● Work order
Read the lines below, and copy any that contain the string "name".

● Data excerpts
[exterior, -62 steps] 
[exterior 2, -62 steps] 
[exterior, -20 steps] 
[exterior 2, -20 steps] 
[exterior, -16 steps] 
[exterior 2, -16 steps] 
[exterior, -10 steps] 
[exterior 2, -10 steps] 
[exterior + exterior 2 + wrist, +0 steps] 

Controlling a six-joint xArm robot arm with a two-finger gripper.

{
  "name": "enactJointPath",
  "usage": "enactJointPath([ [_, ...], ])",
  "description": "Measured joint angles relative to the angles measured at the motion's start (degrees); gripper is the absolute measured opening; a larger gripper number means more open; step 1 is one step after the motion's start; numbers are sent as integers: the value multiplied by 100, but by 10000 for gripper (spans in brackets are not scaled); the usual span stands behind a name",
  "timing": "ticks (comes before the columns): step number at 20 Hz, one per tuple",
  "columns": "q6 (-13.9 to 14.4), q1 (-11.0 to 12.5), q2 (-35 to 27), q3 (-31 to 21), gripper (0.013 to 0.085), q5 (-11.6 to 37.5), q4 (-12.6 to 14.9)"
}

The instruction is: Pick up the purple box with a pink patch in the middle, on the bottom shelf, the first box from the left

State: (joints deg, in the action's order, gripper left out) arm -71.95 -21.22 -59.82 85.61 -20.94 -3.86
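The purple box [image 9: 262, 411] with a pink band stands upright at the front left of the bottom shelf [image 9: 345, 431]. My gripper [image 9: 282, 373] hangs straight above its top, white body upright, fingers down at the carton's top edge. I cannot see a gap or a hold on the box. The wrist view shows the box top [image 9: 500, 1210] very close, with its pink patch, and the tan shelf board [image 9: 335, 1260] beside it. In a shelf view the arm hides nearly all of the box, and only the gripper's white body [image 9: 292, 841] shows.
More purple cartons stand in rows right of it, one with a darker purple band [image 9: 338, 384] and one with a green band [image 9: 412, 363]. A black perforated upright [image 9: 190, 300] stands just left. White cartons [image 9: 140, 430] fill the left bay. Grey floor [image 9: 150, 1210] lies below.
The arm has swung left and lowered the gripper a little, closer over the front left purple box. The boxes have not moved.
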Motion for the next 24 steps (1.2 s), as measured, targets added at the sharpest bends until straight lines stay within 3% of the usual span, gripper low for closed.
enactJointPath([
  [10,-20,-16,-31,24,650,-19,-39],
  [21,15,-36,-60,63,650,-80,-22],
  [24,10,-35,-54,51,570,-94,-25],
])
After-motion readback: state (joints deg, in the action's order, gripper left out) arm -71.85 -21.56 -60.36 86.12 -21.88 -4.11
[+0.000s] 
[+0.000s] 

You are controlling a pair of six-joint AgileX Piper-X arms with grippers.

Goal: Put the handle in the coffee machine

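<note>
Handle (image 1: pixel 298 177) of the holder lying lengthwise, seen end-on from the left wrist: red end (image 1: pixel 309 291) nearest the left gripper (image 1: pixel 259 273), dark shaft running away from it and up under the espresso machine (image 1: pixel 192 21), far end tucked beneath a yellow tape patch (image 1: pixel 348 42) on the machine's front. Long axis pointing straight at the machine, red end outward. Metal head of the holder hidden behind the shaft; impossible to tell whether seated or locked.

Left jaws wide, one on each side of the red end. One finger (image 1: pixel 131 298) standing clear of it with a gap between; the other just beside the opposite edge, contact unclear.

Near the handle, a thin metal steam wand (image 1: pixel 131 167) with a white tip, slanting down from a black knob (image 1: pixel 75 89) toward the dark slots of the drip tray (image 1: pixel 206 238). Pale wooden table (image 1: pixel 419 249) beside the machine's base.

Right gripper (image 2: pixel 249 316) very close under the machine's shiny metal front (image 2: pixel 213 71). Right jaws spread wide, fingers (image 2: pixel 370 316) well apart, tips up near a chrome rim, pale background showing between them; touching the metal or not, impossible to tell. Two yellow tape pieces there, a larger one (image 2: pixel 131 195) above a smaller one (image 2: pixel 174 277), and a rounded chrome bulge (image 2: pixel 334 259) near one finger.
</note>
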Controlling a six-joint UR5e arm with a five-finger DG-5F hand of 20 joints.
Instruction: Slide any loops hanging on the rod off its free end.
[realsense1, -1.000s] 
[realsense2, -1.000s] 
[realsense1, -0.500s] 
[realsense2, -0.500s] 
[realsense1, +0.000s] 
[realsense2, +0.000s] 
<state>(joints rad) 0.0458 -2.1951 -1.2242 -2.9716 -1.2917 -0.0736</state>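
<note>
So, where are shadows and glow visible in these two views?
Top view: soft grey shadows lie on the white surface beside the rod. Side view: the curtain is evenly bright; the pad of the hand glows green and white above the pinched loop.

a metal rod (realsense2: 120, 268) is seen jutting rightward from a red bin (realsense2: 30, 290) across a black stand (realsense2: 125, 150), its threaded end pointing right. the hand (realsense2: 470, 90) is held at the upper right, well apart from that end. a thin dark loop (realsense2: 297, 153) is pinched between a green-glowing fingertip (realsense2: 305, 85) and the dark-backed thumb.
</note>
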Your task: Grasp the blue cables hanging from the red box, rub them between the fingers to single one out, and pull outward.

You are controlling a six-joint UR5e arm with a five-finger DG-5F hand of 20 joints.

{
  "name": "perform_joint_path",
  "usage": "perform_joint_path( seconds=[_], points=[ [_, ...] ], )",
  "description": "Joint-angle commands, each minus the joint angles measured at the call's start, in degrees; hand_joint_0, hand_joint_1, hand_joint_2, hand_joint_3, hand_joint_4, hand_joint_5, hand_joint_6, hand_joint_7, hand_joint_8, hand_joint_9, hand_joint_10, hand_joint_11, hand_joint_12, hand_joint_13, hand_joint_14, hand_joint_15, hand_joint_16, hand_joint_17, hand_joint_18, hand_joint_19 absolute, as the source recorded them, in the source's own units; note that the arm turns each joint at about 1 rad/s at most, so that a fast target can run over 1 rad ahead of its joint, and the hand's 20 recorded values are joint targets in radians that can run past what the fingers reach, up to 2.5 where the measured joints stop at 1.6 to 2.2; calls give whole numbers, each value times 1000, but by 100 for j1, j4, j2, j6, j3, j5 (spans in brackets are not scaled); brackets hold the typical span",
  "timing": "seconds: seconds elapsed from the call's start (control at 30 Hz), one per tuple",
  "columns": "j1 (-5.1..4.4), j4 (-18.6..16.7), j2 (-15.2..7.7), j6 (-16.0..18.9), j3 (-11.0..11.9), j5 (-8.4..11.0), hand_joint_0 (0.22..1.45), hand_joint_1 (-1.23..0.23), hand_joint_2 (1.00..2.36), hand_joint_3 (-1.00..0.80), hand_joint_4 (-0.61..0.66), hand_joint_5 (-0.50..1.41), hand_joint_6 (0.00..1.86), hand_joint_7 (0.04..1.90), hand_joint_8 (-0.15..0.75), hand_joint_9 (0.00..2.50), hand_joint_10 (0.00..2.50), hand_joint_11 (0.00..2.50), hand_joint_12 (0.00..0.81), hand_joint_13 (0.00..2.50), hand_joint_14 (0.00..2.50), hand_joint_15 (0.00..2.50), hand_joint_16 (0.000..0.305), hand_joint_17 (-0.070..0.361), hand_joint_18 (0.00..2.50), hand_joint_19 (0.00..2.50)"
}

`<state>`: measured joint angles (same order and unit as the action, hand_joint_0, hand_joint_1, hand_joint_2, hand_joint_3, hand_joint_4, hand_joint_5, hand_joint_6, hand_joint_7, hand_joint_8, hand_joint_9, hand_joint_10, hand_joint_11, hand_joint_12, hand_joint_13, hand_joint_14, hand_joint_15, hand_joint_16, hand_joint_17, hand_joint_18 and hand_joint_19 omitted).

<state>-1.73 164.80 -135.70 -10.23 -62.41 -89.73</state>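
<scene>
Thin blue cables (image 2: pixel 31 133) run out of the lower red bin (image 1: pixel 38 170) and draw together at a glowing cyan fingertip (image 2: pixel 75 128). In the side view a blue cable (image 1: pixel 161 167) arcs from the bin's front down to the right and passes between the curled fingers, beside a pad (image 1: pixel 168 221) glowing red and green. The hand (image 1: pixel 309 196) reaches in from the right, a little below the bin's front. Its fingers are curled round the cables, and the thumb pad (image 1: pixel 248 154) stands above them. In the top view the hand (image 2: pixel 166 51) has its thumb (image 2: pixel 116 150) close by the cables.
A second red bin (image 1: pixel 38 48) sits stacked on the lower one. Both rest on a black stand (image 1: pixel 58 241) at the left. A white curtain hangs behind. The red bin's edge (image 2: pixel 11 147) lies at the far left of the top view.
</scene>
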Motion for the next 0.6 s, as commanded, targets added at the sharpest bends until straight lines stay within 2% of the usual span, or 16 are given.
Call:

● Task response
  "name": "enactJointPath",
  "description": "Measured joint angles relative to the angles measured at the motion's start (degrees); gripper is the absolute measured opening; a larger gripper number means more open; step 1 is one step after the motion's start; numbers are sent as integers: the value multiplied by 100, but by 10000 for gripper (spans in brackets are not scaled); the usual span stands behind a name",
  "name": "perform_joint_path",

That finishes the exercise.